Raw data —
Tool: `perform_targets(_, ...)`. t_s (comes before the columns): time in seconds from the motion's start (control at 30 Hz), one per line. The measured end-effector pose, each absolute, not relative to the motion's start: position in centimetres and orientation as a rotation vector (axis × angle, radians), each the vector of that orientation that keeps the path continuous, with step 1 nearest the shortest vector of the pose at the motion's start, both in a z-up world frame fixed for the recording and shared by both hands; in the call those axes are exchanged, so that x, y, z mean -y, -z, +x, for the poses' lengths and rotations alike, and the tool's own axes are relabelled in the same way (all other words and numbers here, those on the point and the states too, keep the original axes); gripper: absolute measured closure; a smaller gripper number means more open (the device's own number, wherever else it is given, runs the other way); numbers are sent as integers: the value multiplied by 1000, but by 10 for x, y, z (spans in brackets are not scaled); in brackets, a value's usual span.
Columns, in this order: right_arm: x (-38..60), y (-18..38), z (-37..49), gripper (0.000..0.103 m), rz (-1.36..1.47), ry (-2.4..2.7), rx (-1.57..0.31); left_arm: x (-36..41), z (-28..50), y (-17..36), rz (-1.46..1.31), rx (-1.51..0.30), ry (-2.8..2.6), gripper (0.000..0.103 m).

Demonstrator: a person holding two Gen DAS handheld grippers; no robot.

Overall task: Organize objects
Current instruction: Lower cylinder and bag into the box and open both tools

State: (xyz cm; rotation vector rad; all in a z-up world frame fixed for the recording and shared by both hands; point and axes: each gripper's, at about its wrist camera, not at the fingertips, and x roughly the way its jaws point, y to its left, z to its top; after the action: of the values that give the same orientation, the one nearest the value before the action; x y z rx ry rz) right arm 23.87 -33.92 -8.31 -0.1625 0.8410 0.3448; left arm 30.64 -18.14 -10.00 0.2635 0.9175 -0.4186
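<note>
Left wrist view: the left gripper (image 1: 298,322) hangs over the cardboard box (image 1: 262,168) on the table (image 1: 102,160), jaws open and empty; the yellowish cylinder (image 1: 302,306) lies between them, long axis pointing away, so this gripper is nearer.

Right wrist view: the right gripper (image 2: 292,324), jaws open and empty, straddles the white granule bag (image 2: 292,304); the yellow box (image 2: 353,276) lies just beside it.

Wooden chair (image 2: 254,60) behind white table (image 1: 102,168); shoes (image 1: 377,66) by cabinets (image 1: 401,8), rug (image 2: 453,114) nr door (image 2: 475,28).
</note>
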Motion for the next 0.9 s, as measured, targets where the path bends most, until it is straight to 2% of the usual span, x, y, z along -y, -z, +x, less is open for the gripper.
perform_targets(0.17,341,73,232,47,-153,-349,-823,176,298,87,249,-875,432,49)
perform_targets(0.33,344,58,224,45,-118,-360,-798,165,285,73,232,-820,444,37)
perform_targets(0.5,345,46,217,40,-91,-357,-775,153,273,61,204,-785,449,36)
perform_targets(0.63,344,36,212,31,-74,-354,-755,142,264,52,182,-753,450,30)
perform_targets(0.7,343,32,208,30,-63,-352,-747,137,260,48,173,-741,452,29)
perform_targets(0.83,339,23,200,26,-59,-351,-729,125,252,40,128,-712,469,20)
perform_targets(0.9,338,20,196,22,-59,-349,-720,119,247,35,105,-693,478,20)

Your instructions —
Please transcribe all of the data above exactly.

Output below —
Tool: `perform_targets(_, ...)`. t_s (comes before the columns): time in seconds from the motion's start (control at 30 Hz), one per line. The measured end-effector pose, each absolute, not relative to the motion's start: position in centimetres and orientation as a rotation vector (axis × angle, radians), each the vector of that orientation that keeps the path continuous, with step 1 nearest the shortest vector of the pose at the motion's start, both in a z-up world frame fixed for the recording and shared by both hands; in the call those axes are exchanged, so that x, y, z mean -y, -z, +x, for the poses' lengths and rotations alike, and the tool's own axes are relabelled in the same way (all other words and numbers here, those on the point and the states too, keep the original axes); gripper: absolute measured closure; a smaller gripper number means more open (the device's own number, wherever else it is given, runs the other way); numbers are sent as integers: the value multiplied by 1000, but by 10 for x, y, z (spans in brackets are not scaled); in brackets, a value's usual span.
Columns, in this order: right_arm: x (-38..60), y (-18..38), z (-37..49), gripper (0.000..0.103 m), rz (-1.36..1.47), ry (-2.4..2.7), rx (-1.57..0.31); left_arm: x (-36..41), z (-28..50), y (-17..36), rz (-1.46..1.31), rx (-1.51..0.30), ry (-2.8..2.6), gripper (0.000..0.103 m).

Demonstrator: a person holding two Gen DAS handheld grippers; no robot.

Overall task: Organize objects
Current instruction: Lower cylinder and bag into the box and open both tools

State: (xyz cm; rotation vector rad; all in a z-up world frame fixed for the recording and shared by both hands; point and axes: each gripper's, at about its wrist camera, not at the fingertips, and x roughly the way its jaws point, y to its left, z to its top; after the action: of the values that give the same orientation, the one nearest the value before the action; x y z rx ry rz) right arm 23.87 -33.92 -8.31 -0.1625 0.8410 0.3448; left arm 30.64 -18.14 -10.00 0.2635 0.9175 -0.4186
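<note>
Left wrist view: the left gripper (image 1: 298,322) hangs over the cardboard box (image 1: 262,168) on the table (image 1: 102,160), jaws open and empty; the yellowish cylinder (image 1: 302,306) lies between them, long axis pointing away, so this gripper is nearer.

Right wrist view: the right gripper (image 2: 292,324), jaws open and empty, straddles the white granule bag (image 2: 292,304); the yellow box (image 2: 353,276) lies just beside it.

Wooden chair (image 2: 254,60) behind white table (image 1: 102,168); shoes (image 1: 377,66) by cabinets (image 1: 401,8), rug (image 2: 453,114) nr door (image 2: 475,28).
</note>
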Motion for the next 0.9 s, as measured, targets where the path bends most, until it is straight to 2% of the usual span, x, y, z along -y, -z, +x, less is open for the gripper.
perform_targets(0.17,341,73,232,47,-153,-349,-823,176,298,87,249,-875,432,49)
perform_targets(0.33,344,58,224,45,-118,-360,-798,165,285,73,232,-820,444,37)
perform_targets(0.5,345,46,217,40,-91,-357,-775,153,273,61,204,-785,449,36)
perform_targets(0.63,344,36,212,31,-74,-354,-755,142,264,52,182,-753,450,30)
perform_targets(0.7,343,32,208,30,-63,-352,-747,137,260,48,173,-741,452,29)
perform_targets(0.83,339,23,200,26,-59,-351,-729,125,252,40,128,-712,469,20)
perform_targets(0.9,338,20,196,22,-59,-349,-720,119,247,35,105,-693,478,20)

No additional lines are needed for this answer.